**PROMPT**
Retype all of the entries precisely.

**GIVEN RECORDS**
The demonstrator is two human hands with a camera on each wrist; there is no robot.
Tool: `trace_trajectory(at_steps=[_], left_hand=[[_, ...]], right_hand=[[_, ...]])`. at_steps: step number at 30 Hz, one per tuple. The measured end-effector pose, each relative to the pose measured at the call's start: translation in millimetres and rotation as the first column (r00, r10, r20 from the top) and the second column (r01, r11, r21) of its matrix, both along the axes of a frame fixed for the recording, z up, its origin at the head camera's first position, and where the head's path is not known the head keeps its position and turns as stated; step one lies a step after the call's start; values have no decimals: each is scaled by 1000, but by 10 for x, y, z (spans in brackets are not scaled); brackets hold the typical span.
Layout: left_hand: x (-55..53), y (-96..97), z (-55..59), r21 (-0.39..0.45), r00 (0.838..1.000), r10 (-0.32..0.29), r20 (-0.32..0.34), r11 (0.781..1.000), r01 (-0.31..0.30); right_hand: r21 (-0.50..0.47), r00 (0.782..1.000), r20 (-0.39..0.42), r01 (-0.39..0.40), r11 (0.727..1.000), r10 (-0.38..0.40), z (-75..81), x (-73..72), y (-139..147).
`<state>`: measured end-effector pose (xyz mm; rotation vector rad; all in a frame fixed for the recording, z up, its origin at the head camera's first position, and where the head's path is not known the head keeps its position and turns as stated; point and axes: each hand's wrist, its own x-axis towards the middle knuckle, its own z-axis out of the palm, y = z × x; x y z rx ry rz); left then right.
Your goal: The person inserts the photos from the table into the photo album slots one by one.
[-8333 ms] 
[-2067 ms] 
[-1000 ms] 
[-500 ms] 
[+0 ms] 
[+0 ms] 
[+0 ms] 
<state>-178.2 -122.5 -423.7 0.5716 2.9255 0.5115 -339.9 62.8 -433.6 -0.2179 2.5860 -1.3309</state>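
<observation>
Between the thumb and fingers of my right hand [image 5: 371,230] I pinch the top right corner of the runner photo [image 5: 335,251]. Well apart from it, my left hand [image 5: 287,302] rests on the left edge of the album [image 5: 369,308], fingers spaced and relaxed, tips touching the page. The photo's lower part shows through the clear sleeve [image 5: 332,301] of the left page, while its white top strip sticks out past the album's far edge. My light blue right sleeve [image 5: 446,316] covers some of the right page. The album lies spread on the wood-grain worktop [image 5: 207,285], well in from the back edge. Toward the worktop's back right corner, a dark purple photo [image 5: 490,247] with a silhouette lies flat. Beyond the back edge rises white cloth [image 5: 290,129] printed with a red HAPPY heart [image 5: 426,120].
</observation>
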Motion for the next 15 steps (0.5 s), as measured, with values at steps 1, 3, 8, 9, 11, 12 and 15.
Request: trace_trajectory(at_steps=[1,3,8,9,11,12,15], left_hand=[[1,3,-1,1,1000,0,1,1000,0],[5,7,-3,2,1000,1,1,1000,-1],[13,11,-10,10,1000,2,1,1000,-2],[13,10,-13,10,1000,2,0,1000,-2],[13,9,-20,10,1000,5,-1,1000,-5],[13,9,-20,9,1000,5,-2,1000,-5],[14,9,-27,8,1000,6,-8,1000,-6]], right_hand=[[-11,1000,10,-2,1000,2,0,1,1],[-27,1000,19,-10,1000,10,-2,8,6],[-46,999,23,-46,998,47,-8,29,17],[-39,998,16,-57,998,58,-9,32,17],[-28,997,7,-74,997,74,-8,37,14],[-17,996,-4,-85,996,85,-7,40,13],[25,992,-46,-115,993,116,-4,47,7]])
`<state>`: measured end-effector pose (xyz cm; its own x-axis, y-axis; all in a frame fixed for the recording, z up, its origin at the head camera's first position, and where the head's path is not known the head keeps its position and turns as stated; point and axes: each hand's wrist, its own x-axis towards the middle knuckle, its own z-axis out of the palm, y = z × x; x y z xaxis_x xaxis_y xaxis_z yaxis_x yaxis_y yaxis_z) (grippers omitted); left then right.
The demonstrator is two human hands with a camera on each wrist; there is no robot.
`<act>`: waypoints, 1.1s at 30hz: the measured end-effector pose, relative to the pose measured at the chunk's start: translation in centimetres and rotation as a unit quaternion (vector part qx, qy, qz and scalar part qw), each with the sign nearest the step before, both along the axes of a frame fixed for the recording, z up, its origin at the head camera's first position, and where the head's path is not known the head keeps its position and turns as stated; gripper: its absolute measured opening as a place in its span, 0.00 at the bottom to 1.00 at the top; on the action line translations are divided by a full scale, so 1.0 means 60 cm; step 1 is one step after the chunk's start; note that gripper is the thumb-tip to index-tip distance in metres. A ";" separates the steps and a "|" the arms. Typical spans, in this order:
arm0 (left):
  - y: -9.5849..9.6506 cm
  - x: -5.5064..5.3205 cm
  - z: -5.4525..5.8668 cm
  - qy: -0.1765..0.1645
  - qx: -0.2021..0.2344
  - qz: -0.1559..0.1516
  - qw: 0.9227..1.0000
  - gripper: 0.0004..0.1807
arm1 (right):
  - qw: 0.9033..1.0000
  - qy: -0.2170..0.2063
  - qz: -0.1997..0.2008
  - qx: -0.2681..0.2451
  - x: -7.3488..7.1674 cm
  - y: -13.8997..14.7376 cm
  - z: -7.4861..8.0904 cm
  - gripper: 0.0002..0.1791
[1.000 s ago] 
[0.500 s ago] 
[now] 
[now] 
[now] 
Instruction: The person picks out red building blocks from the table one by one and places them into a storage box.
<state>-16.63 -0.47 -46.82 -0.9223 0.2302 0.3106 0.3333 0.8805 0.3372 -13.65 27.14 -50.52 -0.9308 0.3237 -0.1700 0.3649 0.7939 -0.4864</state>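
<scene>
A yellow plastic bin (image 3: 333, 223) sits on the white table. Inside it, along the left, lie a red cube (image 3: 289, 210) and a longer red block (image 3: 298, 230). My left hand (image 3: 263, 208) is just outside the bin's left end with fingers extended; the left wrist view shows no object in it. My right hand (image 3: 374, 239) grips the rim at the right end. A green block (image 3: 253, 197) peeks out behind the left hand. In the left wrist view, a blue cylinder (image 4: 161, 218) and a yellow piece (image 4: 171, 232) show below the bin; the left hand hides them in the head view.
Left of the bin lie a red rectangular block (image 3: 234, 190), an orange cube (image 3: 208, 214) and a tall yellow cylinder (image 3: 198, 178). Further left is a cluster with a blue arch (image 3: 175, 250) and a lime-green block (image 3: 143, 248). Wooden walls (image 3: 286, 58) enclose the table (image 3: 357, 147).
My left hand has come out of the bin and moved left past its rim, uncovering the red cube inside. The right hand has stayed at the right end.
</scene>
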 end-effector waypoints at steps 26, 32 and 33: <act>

**RESPONSE TO THIS EXERCISE**
The demonstrator is two human hands with a camera on each wrist; there is no robot.
Tool: `trace_trajectory(at_steps=[_], left_hand=[[_, ...]], right_hand=[[_, ...]])`. at_steps: step number at 30 Hz, one per tuple. The measured end-effector pose, each relative to the pose measured at the call's start: translation in millimetres and rotation as the first column (r00, r10, r20 from the top) and the second column (r01, r11, r21) of its matrix, both along the axes of a frame fixed for the recording, z up, its origin at the head camera's first position, and where the head's path is not known the head keeps its position and turns as stated; step one lies a step after the call's start; values have no decimals: each is scaled by 1000, but by 10 for x, y, z (spans in brackets are not scaled); brackets hold the typical span.
Layout: left_hand: x (-55..53), y (-96..97), z (-55..59), r21 (-0.39..0.45), r00 (0.838..1.000), r10 (-0.32..0.29), r20 (-0.32..0.34), r11 (0.781..1.000), r01 (-0.31..0.30); right_hand: r21 (-0.50..0.47), r00 (0.782..1.000), r20 (-0.39..0.42), r01 (-0.39..0.40), r11 (0.727..1.000), r10 (-0.38..0.40), z (-75..81), x (-73..72), y (-139..147).
`<state>`: measured end-effector pose (xyz mm; rotation vector rad; all in a frame fixed for the recording, z up, its origin at the head camera's first position, and where the head's path is not known the head keeps its position and turns as stated; point and axes: each hand's wrist, its own x-axis towards the middle knuckle, its own z-axis out of the palm, y = z × x; x y z rx ry rz); left then right.
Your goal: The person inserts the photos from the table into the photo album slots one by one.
[-8333 ms] 
[-2067 ms] 
[-1000 ms] 
[-500 ms] 
[+0 ms] 
[+0 ms] 
[+0 ms] 
<state>-178.2 -122.5 -423.7 0.5716 2.9255 0.5115 -339.9 62.8 -433.6 -0.2179 2.5860 -1.3309</state>
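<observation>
Between the thumb and fingers of my right hand [image 5: 371,230] I pinch the top right corner of the runner photo [image 5: 335,251]. Well apart from it, my left hand [image 5: 287,302] rests on the left edge of the album [image 5: 369,308], fingers spaced and relaxed, tips touching the page. The photo's lower part shows through the clear sleeve [image 5: 332,301] of the left page, while its white top strip sticks out past the album's far edge. My light blue right sleeve [image 5: 446,316] covers some of the right page. The album lies spread on the wood-grain worktop [image 5: 207,285], well in from the back edge. Toward the worktop's back right corner, a dark purple photo [image 5: 490,247] with a silhouette lies flat. Beyond the back edge rises white cloth [image 5: 290,129] printed with a red HAPPY heart [image 5: 426,120].
</observation>
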Motion for the next 15 steps (0.5 s), as measured, with values at steps 1, 3, 8, 9, 11, 12 and 15.
Request: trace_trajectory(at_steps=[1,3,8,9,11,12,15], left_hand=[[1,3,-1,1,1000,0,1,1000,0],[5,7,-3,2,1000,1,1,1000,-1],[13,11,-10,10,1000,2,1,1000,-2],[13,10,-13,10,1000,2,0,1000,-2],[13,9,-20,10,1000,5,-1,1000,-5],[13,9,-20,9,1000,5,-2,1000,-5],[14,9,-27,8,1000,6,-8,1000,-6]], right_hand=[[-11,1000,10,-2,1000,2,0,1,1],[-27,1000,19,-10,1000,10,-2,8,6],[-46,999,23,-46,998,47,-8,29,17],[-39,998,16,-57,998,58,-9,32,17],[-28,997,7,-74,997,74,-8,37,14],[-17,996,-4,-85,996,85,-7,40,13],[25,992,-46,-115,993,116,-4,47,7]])
`<state>`: measured end-effector pose (xyz cm; its own x-axis, y-axis; all in a frame fixed for the recording, z up, its origin at the head camera's first position, and where the head's path is not known the head keeps its position and turns as stated; point and axes: each hand's wrist, its own x-axis towards the middle knuckle, its own z-axis out of the palm, y = z × x; x y z xaxis_x xaxis_y xaxis_z yaxis_x yaxis_y yaxis_z) (grippers omitted); left then right.
The demonstrator is two human hands with a camera on each wrist; there is no robot.
`<act>`: waypoints, 1.1s at 30hz: the measured end-effector pose, relative to the pose measured at the chunk's start: translation in centimetres and rotation as a unit quaternion (vector part qx, qy, qz and scalar part qw), each with the sign nearest the step before, both along the axes of a frame fixed for the recording, z up, its origin at the head camera's first position, and where the head's path is not known the head keeps its position and turns as stated; gripper: its absolute measured opening as a place in its span, 0.00 at the bottom to 1.00 at the top; on the action line translations are divided by a full scale, so 1.0 means 60 cm; step 1 is one step after the chunk's start; note that gripper is the thumb-tip to index-tip distance in metres. A ";" separates the steps and a "|" the arms. Typical spans, in this order:
arm0 (left):
  - y: -9.5849..9.6506 cm
  - x: -5.5064..5.3205 cm
  - z: -5.4525..5.8668 cm
  - qy: -0.1765..0.1645
  - qx: -0.2021..0.2344
  - qz: -0.1559..0.1516
  - qw: 0.9227..1.0000
  - gripper: 0.0004..0.1807
arm1 (right):
  - qw: 0.9033..1.0000
  - qy: -0.2170..0.2063
  - qz: -0.1997..0.2008
  - qx: -0.2681..0.2451
  - x: -7.3488..7.1674 cm
  - y: -13.8997..14.7376 cm
  - z: -7.4861..8.0904 cm
  - gripper: 0.0002..0.1791
[1.000 s ago] 
[0.500 s ago] 
[now] 
[now] 
[now] 
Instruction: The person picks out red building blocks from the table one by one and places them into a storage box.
<state>-16.63 -0.47 -46.82 -0.9223 0.2302 0.3106 0.3333 0.8805 0.3372 -13.65 27.14 -50.52 -0.9308 0.3237 -0.1700 0.3649 0.7939 -0.4864</state>
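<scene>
A yellow plastic bin (image 3: 333, 223) sits on the white table. Inside it, along the left, lie a red cube (image 3: 289, 210) and a longer red block (image 3: 298, 230). My left hand (image 3: 263, 208) is just outside the bin's left end with fingers extended; the left wrist view shows no object in it. My right hand (image 3: 374, 239) grips the rim at the right end. A green block (image 3: 253, 197) peeks out behind the left hand. In the left wrist view, a blue cylinder (image 4: 161, 218) and a yellow piece (image 4: 171, 232) show below the bin; the left hand hides them in the head view.
Left of the bin lie a red rectangular block (image 3: 234, 190), an orange cube (image 3: 208, 214) and a tall yellow cylinder (image 3: 198, 178). Further left is a cluster with a blue arch (image 3: 175, 250) and a lime-green block (image 3: 143, 248). Wooden walls (image 3: 286, 58) enclose the table (image 3: 357, 147).
My left hand has come out of the bin and moved left past its rim, uncovering the red cube inside. The right hand has stayed at the right end.
</scene>
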 end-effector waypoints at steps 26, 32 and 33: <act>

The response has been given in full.